There is a new algorithm-based diagnostic test on the table for a dangerous heart condition, and doctors could apply it in the office, eliminating the need for anxious patients to make a hospital appearance. The goal? Lower the percentage of people walking around with cardiac amyloidosis but no diagnosis.
The condition is a type of amyloidosis that affects the heart; amyloidosis can actually occur virtually anywhere in the body. It is a disease characterized by misfolded proteins gathering in clumps in the body tissues. There are two kinds of cardiac amyloidosis, defined by what type of protein that is aggregating:
Light-chain amyloidosis, where the defective protein is part of an antibody, produced by plasma cells in the bone marrow
Transthyretin amyloidosis, where transthyretin protein, either due to mutation or gradual degradation, causes amyloidosis
Light-chain amyloidosis is the most commonly diagnosed form of systemic amyloidosis, but the present study, from Boston University, puts transthyretin amyloidosis on the stand, often caused by a mutation in the TTR gene. An accurate diagnosis of amyloidosis requires a biopsy, a sample of tissue, to look for any protein aggregation that may be present.

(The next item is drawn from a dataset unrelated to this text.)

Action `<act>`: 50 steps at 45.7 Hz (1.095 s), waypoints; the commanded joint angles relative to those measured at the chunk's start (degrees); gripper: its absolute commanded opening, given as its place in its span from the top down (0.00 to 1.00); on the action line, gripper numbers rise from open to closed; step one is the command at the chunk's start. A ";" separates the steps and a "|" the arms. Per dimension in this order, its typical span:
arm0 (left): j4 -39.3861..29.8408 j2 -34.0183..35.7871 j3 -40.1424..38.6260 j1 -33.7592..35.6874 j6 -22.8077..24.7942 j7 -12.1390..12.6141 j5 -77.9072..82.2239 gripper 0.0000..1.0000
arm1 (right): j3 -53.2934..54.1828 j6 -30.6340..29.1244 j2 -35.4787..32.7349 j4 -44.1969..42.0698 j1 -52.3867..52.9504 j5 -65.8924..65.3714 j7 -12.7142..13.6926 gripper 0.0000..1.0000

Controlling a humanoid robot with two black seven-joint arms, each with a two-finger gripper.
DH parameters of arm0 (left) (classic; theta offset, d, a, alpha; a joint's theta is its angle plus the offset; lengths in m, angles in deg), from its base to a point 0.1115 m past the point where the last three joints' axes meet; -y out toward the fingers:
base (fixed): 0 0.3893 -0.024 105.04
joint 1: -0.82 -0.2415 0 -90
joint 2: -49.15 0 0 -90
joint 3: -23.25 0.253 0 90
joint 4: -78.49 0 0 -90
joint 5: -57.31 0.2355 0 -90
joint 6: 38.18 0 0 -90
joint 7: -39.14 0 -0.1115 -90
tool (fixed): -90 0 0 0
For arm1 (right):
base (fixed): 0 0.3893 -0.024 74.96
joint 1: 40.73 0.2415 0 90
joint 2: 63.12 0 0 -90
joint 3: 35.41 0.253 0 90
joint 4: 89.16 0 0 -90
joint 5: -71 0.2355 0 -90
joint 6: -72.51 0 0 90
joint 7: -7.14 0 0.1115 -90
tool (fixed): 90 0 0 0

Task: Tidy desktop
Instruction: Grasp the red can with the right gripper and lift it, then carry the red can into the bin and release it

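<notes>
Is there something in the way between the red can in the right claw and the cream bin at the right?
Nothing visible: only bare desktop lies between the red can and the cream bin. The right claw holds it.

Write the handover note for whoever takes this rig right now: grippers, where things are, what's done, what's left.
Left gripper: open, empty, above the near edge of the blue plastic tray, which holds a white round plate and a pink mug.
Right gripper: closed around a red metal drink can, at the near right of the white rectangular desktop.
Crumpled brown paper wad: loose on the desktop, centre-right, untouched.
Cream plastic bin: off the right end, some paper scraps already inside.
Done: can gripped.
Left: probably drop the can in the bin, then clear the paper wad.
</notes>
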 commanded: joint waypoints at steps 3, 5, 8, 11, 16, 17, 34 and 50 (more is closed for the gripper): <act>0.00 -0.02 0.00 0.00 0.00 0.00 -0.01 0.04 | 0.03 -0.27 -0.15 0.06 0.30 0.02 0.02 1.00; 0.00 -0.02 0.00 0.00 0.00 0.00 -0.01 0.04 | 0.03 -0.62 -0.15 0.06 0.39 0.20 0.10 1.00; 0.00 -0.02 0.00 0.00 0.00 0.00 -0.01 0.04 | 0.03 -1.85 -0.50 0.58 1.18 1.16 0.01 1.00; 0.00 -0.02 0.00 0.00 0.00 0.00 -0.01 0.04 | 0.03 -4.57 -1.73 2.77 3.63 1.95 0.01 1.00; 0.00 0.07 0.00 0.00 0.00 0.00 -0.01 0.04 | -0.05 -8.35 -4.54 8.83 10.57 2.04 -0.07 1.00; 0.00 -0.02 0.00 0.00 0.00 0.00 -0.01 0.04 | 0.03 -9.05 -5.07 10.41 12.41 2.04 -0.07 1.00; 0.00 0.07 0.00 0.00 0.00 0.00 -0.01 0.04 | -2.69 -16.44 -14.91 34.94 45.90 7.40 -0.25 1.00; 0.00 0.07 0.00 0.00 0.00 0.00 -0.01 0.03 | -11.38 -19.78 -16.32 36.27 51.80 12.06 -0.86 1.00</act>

Addressing this condition is vital for the prevention of organ failure, congestive heart failure, and death. However, researchers have reason to believe that as much as ten percent, potentially even more, of elderly patients with congestive heart failure could unknowingly have cardiac amyloidosis.
The Boston University study of patients with congestive heart failure led to the identification of a blood protein that can be used to help doctors identify the patients most at risk of developing cardiac amyloidosis. The researchers developed an algorithm based on the blood protein, called retinol-binding protein 4 (RBP4) and other clinical tests used in the past to test for this type of cardiac amyloidosis.
"Given that new targeted pharmacologic therapies are being developed that specifically treat [cardiac amyloidosis], identifying patients with this disease and providing an early and accurate diagnosis is crucial to treatment,” explained corresponding author of the study and research leader Frederick L. Ruberg, MD.
The present study was recently published in the journal JAMA Cardiology.